**EXERCISE DETAILS:** Only the lines from the start of the entries through the line with "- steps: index" are wanted; please output them exactly.

Dataset entries
----

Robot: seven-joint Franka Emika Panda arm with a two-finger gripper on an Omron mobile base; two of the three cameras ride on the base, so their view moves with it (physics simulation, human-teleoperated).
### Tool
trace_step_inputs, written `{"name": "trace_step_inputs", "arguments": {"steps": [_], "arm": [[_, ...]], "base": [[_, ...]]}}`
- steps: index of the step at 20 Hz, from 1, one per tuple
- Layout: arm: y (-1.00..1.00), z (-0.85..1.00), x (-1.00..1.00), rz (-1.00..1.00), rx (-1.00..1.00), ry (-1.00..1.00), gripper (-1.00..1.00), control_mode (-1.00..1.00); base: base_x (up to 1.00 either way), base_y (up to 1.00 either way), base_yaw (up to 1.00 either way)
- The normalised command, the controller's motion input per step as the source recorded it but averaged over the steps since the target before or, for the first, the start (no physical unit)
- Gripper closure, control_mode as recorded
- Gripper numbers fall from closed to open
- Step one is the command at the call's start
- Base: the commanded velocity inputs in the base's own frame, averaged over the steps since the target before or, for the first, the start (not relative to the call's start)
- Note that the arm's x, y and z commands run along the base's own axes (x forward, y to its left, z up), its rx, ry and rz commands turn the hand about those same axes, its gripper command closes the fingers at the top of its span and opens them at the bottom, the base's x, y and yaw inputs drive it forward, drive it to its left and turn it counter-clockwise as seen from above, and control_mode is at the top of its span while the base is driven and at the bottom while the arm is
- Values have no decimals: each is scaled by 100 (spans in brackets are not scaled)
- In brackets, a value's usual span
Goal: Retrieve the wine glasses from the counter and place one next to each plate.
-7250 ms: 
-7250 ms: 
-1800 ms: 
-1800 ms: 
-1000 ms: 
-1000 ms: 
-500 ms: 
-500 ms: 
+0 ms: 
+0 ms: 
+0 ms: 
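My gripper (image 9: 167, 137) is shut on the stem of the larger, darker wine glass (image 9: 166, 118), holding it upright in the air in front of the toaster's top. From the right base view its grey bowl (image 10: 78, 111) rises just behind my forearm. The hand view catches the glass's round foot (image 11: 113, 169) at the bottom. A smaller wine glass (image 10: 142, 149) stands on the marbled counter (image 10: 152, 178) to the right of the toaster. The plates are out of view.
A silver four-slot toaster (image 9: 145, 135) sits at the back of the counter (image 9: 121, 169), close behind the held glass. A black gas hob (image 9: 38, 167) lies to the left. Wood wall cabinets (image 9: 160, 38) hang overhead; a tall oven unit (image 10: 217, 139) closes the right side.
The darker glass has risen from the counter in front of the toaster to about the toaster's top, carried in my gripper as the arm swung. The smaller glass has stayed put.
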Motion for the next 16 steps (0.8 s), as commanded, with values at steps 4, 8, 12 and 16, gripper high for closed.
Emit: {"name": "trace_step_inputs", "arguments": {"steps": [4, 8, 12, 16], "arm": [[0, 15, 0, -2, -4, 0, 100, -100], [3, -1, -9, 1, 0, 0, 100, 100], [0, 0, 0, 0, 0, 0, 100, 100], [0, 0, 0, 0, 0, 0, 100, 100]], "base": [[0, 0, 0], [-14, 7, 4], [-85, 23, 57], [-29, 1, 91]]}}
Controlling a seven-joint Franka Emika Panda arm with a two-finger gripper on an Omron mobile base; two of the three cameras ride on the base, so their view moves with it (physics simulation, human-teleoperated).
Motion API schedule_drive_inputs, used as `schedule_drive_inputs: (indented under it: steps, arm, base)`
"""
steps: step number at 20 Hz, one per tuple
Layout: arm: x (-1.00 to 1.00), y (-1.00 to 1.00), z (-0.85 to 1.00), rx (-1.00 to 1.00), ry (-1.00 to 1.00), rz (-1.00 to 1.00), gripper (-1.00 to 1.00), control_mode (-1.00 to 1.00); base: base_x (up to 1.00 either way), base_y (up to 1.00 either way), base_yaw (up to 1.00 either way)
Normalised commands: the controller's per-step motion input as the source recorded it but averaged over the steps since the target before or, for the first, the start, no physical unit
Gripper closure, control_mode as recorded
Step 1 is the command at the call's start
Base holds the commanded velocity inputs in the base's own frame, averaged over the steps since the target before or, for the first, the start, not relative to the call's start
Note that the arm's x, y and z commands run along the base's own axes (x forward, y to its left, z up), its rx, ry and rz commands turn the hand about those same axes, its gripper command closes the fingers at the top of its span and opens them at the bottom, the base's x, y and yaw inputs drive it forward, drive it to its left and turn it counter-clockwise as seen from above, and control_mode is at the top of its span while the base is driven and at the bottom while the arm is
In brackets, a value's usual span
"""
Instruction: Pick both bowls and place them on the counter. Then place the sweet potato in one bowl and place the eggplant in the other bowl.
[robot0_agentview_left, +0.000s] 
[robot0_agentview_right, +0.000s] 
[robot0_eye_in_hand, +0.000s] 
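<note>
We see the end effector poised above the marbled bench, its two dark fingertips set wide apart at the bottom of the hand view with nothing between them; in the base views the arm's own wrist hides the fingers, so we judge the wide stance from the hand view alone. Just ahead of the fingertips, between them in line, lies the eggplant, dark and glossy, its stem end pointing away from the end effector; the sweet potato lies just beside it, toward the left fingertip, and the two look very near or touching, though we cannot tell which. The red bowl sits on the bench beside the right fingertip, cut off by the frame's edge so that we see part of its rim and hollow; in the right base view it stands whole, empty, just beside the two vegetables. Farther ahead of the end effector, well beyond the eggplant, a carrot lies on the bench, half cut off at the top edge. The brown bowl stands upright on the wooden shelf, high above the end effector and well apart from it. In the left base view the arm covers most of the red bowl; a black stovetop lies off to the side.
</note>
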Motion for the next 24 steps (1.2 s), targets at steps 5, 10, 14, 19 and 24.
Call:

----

**ANSWER BOX:**
Robot: seven-joint Franka Emika Panda arm with a two-finger gripper on an Omron mobile base; two of the three cameras ride on the base, so their view moves with it (physics simulation, human-teleoperated).
### Tool
trace_step_inputs, written `{"name": "trace_step_inputs", "arguments": {"steps": [_], "arm": [[_, ...]], "base": [[_, ...]]}}`
- steps: index of the step at 20 Hz, from 1, one per tuple

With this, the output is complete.